ABOUT THIS EXERCISE:
Give the count of lines in the records below that contain "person", with no other words.

----------

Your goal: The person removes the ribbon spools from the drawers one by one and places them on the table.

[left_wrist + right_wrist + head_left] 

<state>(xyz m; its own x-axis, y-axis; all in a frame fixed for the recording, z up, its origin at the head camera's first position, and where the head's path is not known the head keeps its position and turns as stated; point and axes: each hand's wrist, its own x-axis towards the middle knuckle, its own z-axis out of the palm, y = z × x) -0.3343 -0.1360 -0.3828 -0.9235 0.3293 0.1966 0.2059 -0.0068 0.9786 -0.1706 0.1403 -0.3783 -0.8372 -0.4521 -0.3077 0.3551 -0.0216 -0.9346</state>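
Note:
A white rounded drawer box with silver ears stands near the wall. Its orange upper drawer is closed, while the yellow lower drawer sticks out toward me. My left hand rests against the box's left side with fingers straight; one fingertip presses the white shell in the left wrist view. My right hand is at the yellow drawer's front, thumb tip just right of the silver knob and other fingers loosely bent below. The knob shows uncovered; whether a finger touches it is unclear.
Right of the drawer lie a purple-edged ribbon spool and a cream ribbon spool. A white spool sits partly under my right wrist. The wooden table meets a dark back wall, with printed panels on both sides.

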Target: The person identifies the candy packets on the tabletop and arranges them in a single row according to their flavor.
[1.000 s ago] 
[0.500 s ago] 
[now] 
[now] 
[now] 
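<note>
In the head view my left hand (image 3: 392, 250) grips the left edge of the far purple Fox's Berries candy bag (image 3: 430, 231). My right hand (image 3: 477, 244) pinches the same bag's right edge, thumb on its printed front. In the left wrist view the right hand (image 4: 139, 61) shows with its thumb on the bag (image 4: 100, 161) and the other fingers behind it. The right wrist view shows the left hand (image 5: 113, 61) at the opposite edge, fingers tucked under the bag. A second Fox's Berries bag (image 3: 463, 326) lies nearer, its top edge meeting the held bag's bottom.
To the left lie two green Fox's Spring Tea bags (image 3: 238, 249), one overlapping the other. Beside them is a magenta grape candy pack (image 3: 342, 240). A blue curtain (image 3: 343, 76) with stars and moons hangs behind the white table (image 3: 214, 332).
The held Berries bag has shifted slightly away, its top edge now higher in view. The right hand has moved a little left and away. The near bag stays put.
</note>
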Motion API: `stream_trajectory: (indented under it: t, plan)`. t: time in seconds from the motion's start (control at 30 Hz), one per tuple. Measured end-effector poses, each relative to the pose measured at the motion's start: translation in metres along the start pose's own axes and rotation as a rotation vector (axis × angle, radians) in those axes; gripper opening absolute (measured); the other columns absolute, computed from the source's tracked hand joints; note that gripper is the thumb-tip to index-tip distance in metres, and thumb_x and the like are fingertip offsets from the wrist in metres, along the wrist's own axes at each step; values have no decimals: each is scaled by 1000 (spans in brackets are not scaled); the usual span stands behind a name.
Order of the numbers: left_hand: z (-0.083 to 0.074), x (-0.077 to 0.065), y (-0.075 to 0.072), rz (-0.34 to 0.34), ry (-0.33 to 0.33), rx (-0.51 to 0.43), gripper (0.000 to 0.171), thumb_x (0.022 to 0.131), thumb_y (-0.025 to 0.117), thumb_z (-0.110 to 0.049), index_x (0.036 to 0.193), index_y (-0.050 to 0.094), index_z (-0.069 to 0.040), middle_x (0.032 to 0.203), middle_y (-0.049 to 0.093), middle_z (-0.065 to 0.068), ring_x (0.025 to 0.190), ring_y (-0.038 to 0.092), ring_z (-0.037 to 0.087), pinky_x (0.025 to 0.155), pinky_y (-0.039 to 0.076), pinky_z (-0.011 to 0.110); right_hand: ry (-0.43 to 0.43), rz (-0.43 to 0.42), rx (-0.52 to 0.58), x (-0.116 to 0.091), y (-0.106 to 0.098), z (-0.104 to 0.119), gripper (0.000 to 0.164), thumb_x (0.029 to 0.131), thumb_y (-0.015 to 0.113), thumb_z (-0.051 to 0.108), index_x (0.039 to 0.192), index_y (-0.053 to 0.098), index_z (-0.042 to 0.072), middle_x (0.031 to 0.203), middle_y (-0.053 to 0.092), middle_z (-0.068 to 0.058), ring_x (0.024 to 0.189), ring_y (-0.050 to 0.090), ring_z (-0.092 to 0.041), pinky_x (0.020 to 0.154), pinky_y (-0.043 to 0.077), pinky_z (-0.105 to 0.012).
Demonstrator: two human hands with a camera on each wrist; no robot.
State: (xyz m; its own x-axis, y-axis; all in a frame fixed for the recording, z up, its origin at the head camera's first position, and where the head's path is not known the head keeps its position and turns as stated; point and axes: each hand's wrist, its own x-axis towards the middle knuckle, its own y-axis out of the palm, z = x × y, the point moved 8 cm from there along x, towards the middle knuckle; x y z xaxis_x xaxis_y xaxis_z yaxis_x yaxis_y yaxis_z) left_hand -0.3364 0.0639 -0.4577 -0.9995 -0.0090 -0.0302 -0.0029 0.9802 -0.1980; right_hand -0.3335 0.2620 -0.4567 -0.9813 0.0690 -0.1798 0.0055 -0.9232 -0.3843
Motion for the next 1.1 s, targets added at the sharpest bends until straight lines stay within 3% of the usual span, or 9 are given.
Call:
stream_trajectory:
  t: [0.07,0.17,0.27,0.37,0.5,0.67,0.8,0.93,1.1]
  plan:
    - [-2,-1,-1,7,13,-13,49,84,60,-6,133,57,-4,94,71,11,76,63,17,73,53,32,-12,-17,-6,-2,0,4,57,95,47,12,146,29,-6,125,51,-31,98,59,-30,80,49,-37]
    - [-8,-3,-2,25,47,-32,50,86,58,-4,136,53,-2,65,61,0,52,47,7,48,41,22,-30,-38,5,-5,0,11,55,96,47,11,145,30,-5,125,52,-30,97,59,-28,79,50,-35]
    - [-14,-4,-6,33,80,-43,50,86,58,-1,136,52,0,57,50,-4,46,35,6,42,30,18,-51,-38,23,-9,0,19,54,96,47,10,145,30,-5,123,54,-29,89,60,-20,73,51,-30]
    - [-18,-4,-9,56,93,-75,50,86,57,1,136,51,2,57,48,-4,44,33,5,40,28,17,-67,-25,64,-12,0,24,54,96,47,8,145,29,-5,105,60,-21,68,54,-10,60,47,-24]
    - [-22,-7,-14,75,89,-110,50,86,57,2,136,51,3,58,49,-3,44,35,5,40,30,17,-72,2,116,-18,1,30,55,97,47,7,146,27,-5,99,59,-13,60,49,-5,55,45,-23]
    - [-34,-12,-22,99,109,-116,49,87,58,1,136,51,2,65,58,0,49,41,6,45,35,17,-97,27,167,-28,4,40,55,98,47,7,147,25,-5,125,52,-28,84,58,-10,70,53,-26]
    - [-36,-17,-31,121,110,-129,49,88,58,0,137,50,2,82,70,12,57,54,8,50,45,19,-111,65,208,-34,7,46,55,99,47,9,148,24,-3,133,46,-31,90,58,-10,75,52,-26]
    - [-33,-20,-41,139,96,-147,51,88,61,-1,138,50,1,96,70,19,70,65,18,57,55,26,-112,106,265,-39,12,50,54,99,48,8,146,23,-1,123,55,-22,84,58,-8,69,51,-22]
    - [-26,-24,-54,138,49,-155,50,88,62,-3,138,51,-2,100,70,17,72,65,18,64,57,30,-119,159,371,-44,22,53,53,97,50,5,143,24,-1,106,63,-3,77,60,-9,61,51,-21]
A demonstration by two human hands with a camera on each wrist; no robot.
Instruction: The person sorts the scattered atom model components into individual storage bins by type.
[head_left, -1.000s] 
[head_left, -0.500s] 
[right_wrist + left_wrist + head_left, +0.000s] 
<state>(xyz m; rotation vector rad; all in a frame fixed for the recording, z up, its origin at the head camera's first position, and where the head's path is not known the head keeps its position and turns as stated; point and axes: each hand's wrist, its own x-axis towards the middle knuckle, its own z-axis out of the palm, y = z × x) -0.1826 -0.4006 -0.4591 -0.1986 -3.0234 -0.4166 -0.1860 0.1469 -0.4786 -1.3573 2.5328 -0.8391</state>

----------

OUTPUT BELOW:
3